On the other hand, curation of content like photos and reviews sounds a lot more like the process of linking data to entities. In this case, machine learning likely comes into play from the point of view of constructing a dynamic user interface that presents the most engaging, useful, or popular reviews and photos from various sources.
The major entity at play, of course, is the hotel property itself, to which other entities are linked such as:
- Contact information sourced from the hotel, Google’s local data, Google users, and third-party sources
- Hotel class ratings assigned by Google based on data from “third-party partners, direct research, feedback from hoteliers, and machine learning inference that examines and evaluates hotel attributes, such as price, location, room size, and amenities”

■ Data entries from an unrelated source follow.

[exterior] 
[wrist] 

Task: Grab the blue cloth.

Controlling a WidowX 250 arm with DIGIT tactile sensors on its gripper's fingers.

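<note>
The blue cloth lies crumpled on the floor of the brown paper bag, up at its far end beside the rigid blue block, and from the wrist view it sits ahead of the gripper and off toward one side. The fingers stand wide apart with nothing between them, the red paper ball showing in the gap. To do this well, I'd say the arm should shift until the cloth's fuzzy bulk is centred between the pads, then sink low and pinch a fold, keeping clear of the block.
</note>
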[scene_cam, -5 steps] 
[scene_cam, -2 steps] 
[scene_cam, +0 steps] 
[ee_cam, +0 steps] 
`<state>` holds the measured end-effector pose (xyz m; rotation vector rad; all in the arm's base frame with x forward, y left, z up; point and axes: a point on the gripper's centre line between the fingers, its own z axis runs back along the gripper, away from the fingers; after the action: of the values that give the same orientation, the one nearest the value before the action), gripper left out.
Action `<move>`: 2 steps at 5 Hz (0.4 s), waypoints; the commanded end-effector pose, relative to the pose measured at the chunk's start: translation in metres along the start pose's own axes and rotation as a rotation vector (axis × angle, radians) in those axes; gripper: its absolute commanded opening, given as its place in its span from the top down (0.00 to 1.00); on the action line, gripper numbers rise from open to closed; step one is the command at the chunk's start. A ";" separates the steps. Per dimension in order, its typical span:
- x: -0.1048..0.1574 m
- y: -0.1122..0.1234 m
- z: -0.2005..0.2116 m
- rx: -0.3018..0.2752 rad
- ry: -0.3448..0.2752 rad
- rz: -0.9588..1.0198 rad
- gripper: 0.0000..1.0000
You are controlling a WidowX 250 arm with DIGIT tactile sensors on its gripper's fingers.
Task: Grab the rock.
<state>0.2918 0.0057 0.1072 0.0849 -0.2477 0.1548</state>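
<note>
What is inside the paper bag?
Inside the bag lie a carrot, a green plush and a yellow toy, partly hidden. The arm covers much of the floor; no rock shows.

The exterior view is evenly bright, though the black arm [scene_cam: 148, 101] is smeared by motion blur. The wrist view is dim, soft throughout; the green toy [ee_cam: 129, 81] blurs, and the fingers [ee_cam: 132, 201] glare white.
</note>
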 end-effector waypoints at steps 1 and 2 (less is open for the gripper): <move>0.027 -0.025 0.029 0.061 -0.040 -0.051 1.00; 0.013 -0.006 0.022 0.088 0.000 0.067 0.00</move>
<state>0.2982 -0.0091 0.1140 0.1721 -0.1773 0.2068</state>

- Booking rates from Google’s Hotel Ads marketplace
- Reviews from Google users, third-party reviews from booking sites like Expedia and travel sites like TripAdvisor, and first-party reviews (if available) sourced by the hotel itself
- Review summaries created by Google partner TrustYou
- Amenity data sourced from the hotel and from Google users
- Photos, videos, and 360 degree images sourced from the hotel, Google users, and third-party sites like Oyster
- Descriptive text sourced from Google’s editorial team, partially powered by web mining
- Neighborhood data including descriptive text and Google’s own location ratings
- Neighborhood maps with points of interest identified
- Nearby attractions pulled in from Google Maps
- Links to transportation and directions also from Google Maps
It’s an impressive compendium of data. For a while now, it has been assumed that Knowledge Panels represented the best showcase of Google entity data, and this remains true for many other businesses, celebrities, and historical figures. But Knowledge Panels generally work from a smaller set of data sources, such as Google Maps itself for businesses or Wikipedia for historical figures. Google Hotels represents a significantly expanded dataset with a more complex mix of sources, one that represents a step away from dependence on a pre-existing body of knowledge, and a step toward self-sufficient population of the Knowledge Graph.
To be sure, there are reasons why hotels would be an obvious choice for this evolutionary step. They are, after all, discrete entities in the world about which it is relatively straightforward to accumulate reliable, verifiable information. It’s a big leap from hotels to more controversial entities like Taiwan, Jerusalem, and Hillary Clinton. Wikipedia has been able to maintain a neutral position when dealing with controversy, in part due to the fact that well-managed crowdsourcing does an excellent job of evening out bias, and in part due to its old-school insistence on authoritative primary sources.
It remains to be seen how Google will ensure that the Knowledge Graph doesn’t place undue reliance on sources that shouldn’t be trusted but happen to contain readily parseable information. That’s just one of the many challenges inherent in the project. But the progress represented by Google Hotels suggests that Google is making a serious attempt at turning its patented technology into a reality, one that may augur a fundamental transformation in search.